According to the Oil and Gas Regulatory Authority (OGRA), a public hearing was held on Monday to review a petition filed by SNGPL.

The petition, which was filed on October 14, 2022, sought a review of its estimated revenue requirement/prescribed prices for the financial year 2022-23, under Section 8(2) of the OGRA Ordinance 2002 read with Rule 4(3) of the Natural Gas Tariff Rules 2002.

All stakeholders, including consumers and the general public, were invited to attend the hearing and to present their point of view.

In the instant petition, SNGPL projected a shortfall in revenue requirement of Rs178,814 million, including Rs445 million on account of a Liquefied Petroleum Gas (LPG) Air-mix project for FY 2022-23. Accordingly, seeking an increase of Rs488.08 per mmbtu in its average prescribed price effective from July 1, 2022.

The gas utility wants to install LPG air mix plants in remote areas of the country where pipelines are not available. LPG air mix gas, however, is very expensive. In the past, such projects attracted controversy given the high price of LPG. Now, SNGPL has sought an amount of Rs445 million to cater to LPG Air-mix projects for FY 2022-23.

The petitioner has also included the amount of Rs295,268 million pertaining to a shortfall incurred in the previous years. Thereby, seeking a total increase of Rs1,294.02 per mmbtu in its average prescribed price with effect from July 1, 2022.

Besides the above, the petitioner has estimated Re-Gasified Liquefied Natural Gas (RLNG) cost of service at Rs1,015.64 per mmbtu for 2022-23, including Rs762.44 per mmbtu on account of the differential impact of RLNG diversion.

All Pakistan CNG Association (APCNGA) Chairman, Ghayas Paracha said, “They had been proposing different solutions to the government to overcome the gas crisis. One of these was that the private sector be allowed to import LNG to meet its requirements.”

“The state-run gas utilities have not come up with any solution to overcome the gas crisis,” he said.

“It is a pathetic situation, that there is no gas available on one hand, while on the other there has been a massive increase in gas prices sought by utilities to meet their revenue requirements,” lamented Paracha.

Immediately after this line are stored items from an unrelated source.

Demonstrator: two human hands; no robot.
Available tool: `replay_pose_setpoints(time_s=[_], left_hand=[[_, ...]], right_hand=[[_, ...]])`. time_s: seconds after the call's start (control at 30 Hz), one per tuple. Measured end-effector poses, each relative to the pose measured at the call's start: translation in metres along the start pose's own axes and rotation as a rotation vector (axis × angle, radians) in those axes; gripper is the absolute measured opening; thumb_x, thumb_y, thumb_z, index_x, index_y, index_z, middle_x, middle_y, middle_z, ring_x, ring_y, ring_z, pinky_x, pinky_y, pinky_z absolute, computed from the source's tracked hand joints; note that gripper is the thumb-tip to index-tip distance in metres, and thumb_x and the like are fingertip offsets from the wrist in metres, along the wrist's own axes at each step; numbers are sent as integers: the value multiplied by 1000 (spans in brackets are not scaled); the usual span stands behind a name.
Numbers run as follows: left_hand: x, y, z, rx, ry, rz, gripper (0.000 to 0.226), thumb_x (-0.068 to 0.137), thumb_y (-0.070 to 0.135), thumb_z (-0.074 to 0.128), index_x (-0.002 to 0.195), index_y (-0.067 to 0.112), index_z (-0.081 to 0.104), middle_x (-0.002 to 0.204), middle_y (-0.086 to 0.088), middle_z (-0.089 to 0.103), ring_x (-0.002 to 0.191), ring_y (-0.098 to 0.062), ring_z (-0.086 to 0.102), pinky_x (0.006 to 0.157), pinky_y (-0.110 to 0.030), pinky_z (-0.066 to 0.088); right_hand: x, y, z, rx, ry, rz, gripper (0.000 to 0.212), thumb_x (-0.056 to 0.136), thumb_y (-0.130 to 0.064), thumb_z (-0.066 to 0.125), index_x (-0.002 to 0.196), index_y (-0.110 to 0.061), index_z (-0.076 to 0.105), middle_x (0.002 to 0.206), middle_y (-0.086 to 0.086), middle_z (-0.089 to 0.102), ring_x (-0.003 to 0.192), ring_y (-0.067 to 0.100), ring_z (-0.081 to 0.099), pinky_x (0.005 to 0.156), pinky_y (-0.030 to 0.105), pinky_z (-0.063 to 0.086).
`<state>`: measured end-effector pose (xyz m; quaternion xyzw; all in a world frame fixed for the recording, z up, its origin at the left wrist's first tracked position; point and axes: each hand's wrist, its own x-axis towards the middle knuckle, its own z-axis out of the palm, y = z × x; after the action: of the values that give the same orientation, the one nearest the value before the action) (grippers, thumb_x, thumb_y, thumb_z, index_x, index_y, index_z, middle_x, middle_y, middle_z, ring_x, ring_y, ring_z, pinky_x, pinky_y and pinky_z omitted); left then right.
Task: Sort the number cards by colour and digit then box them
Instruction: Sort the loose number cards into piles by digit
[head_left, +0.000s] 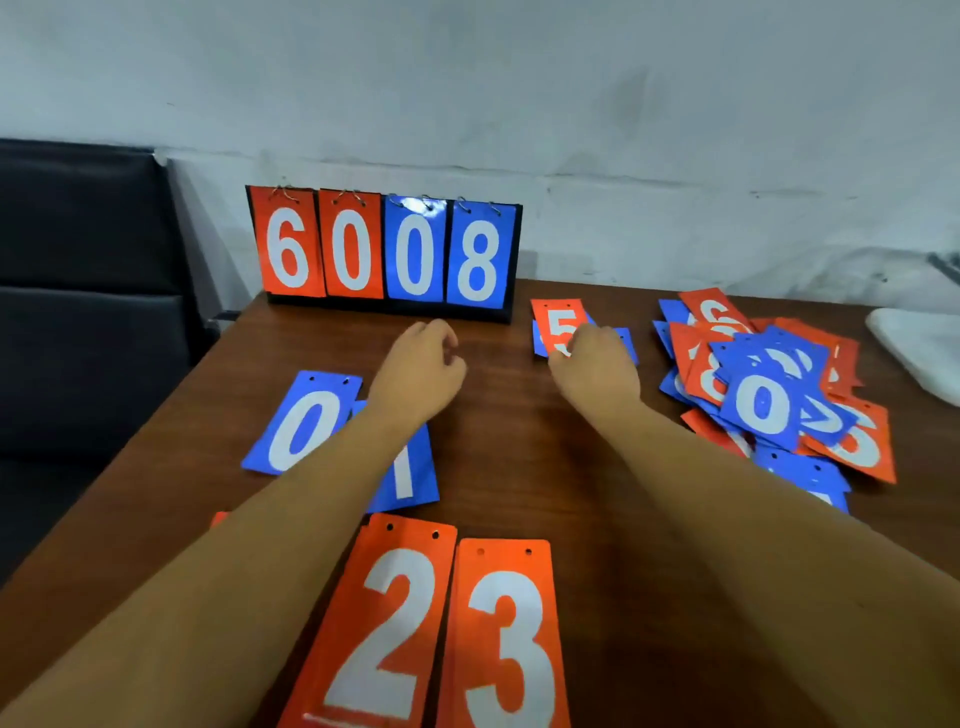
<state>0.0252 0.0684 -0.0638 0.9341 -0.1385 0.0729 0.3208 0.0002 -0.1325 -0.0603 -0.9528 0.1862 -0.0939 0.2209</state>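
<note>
The flip scoreboard (384, 254) stands at the far edge of the table (519, 415). Just right of it lies the 5 card (558, 325) on other cards, its near edge pinched by the right hand (597, 371). Farther right sprawls a heap of cards (769, 395). Before the scoreboard's left end lie the 0 card (298, 423) and 1 card (408, 478), overlapping. Nearer still are the 2 card (384, 623) and 3 card (506, 639), side by side. A chair (88, 286) stands left of the scoreboard.
</note>
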Motion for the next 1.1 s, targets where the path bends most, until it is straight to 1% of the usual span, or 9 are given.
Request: replay_pose_setpoints(time_s=[0.13,0.3,0.43,0.6,0.73,0.83,0.93,1.03,1.1], left_hand=[[42,34,38,-64,-115,-57,18,90,20,59,107,14,62,108,-4,63,97,-18,59,81,-30,49],[80,53,82,-39,-146,-115,25,91,27,65,110,11,61,112,-8,65,96,-18,57,77,-29,45],[95,51,104,23,-157,-99,37,86,35,72,115,13,62,113,-6,67,105,-24,61,89,-38,52],[99,46,111,-49,-172,-121,33,86,29,72,115,14,64,112,-5,69,103,-23,62,89,-40,53],[94,50,104,-198,-41,-142,23,94,29,61,111,14,65,109,-1,67,94,-11,57,70,-22,47],[84,59,95,-345,17,-117,30,96,44,56,104,18,67,94,10,64,82,-3,55,61,-12,36],[76,72,87,-603,-113,-188,34,91,57,58,96,24,67,91,13,70,83,-4,67,62,-15,48],[68,75,80,-810,-208,-229,11,91,38,68,96,28,66,103,5,75,83,-7,73,66,-22,59],[61,73,74,-892,-209,-252,21,89,31,72,106,20,66,107,1,75,89,-14,74,76,-35,62]], right_hand=[[36,31,-4,-82,22,53,39,89,-28,59,118,-2,54,124,20,51,113,35,51,90,40,45],[59,47,10,-176,15,86,63,85,-52,65,126,-6,51,131,18,48,120,36,47,98,43,40],[76,52,15,-83,-22,161,66,80,-47,74,128,-9,51,133,18,48,124,36,45,102,44,39],[86,72,5,86,-3,161,27,87,-22,65,108,-5,64,110,14,67,100,31,63,84,40,53],[82,84,-13,375,151,220,17,89,-21,63,98,-8,68,98,6,70,93,23,65,79,34,54],[76,79,-25,596,177,273,5,90,-24,65,90,-19,64,78,-10,61,79,10,61,59,20,48],[62,69,-34,689,151,221,11,92,-24,63,82,-23,61,76,-15,59,72,2,58,50,14,42],[47,62,-37,760,51,194,11,94,-24,63,83,-22,60,81,-11,62,73,2,60,44,14,46],[39,60,-37,733,31,191,12,95,-26,61,83,-24,58,81,-14,60,74,2,58,49,15,45]])
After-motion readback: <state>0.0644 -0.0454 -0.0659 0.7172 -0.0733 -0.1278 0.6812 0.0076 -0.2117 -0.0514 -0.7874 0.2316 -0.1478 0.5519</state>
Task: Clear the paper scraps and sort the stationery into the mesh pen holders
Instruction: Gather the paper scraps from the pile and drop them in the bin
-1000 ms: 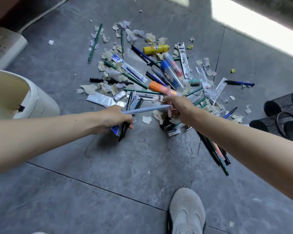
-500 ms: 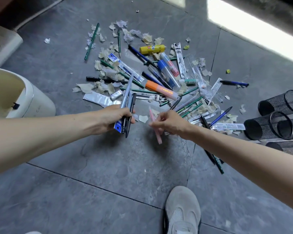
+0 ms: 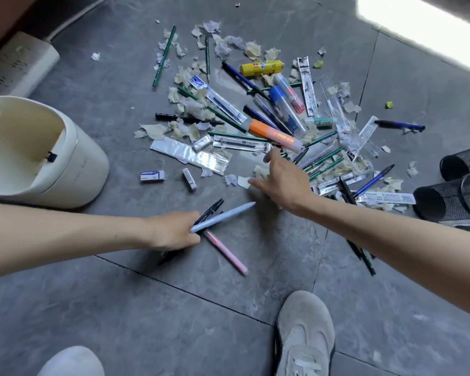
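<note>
On the grey floor tiles lies a pile of stationery and torn paper scraps (image 3: pixel 158 130), with an orange highlighter (image 3: pixel 274 135) and a yellow glue stick (image 3: pixel 261 67) among them. My left hand (image 3: pixel 174 232) is low near the floor and grips a bundle of pens: a light blue pen (image 3: pixel 223 217) over black pens (image 3: pixel 212 208). A pink pen (image 3: pixel 225 252) lies on the floor just beside that hand. My right hand (image 3: pixel 282 180) reaches over the pile's near edge with fingers spread and nothing in it. Black mesh pen holders (image 3: pixel 445 202) lie on their sides at the right.
A cream bin (image 3: pixel 73 164) stands open at the left, with a white power strip (image 3: pixel 25 63) behind it. Two small erasers (image 3: pixel 152 175) lie between bin and pile. My grey shoe (image 3: pixel 304 335) is at the bottom, below my right arm.
My right hand let go of the pink pen, which now lies on the floor, and reached back to the pile. My left hand drew its pen bundle nearer and lower.
</note>
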### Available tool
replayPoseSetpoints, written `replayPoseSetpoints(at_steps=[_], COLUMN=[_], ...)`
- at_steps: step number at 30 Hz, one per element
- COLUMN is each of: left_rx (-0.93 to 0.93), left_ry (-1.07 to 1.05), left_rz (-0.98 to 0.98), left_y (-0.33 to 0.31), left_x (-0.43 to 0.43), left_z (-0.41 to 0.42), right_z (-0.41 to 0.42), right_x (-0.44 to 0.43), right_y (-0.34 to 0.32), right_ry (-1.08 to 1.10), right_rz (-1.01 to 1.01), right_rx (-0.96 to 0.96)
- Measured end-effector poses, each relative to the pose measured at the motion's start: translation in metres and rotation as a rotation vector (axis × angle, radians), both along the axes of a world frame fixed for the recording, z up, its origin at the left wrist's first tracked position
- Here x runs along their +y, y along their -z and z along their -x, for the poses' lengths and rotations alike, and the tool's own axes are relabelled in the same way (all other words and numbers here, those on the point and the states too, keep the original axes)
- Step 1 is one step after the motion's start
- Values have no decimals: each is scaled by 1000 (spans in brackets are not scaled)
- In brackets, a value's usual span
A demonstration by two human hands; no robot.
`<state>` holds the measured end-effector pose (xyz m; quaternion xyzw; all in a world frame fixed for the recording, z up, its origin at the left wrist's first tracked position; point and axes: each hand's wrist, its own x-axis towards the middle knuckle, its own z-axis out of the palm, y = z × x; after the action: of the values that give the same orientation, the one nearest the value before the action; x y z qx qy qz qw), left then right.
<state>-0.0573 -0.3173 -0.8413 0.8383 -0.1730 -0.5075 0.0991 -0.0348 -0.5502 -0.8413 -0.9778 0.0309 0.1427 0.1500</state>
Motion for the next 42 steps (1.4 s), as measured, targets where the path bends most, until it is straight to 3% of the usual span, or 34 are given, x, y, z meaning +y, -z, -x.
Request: replayPoseSetpoints(at_steps=[7,10,12,15,17,23,29,35,37,39,42], left_rx=[-118,-359,-514,-693,-770,-788,-766,-964,-995,-967,-905], left_ry=[176,315,287,137,147,239,253,825,904,835,515], left_rz=[-47,-23,32,58,22,-7,47,154,131,110,73], left_y=[-11,-32,-37,-31,-17,12,26,18,15,7,3], left_x=[10,20,22,16,15,22,25,28,26,21,17], left_z=[-7,-17,-30,-61,-84,-120,-125,-130,-125,-120,-120], right_z=[-15,-19,-23,-27,-29,-31,-30,-26,-26,-26,-28], right_x=[25,40,45,47,44,28,26,21,18,19,21], right_y=[16,13,13,17,23,23,20,16,14,15,18], right_ry=[-51,-129,-182,-155,-104,54,1,-36,-81,-106,-56], right_rz=[87,132,155,14,-149,-347,-283,-286,-245,-181,-190], right_rx=[117,106,90,135,184,234,179,194,238,257,273])
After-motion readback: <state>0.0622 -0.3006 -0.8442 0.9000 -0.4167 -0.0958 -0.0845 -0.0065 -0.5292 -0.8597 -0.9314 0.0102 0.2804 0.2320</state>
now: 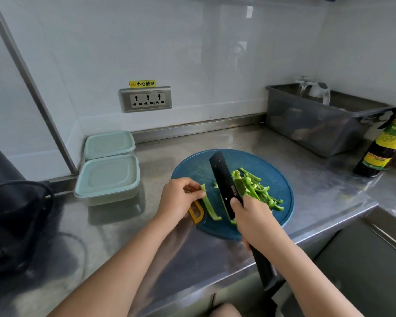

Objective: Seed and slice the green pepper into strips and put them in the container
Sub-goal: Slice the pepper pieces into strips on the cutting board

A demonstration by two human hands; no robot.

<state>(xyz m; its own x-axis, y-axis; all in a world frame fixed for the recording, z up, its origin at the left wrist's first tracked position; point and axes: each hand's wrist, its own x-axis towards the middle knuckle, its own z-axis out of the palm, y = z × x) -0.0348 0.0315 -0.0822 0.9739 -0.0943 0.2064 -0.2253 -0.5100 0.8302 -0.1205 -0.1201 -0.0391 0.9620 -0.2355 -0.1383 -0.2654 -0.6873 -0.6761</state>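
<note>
Glossy white wall panels [192,53] carry a triple socket plate [146,99] above a brightly lit stainless steel counter [318,186]
</note>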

Currently, the state-run gas utility, Pakistan LNG Limited (PLL) has not been able to arrange LNG cargoes on contract and spot purchase basis. Due to the Russia-Ukraine conflict, there has been a shortage of gas in the global market and all available LNG cargoes have been diverted to Europe to meet its shortfall.

There has, however, been a drop in LNG prices, from around $60 to $27 per mmbtu, in the global market which has revived Pakistan’s hopes of arranging LNG cargoes.

LNG in Pakistan, however, is not meant for domestic customers; instead, under the policy, it is arranged for commercial and power sector consumers.

Previously, expensive LNG has been diverted to domestic consumers causing circular debt of multibillion rupees. At present, Pakistan State Oil (PSO) is to recover over Rs300 billion from SNGPL, while the gas utility is also to recover multibillion rupees from the domestic sector and other consumers.

Due to hurdles in policy implementation, LNG has not been a viable business for the oil and gas companies in Pakistan.

During its tenure, the Pakistan Tehreek-e-Insaaf (PTI) government passed a weighted average cost of gas bill from Parliament to recover gas prices from the domestic sector as well. Sindh, however, opposed this and the measure has not been implemented thus far.


Published in The Express Tribune, November 15th, 2022.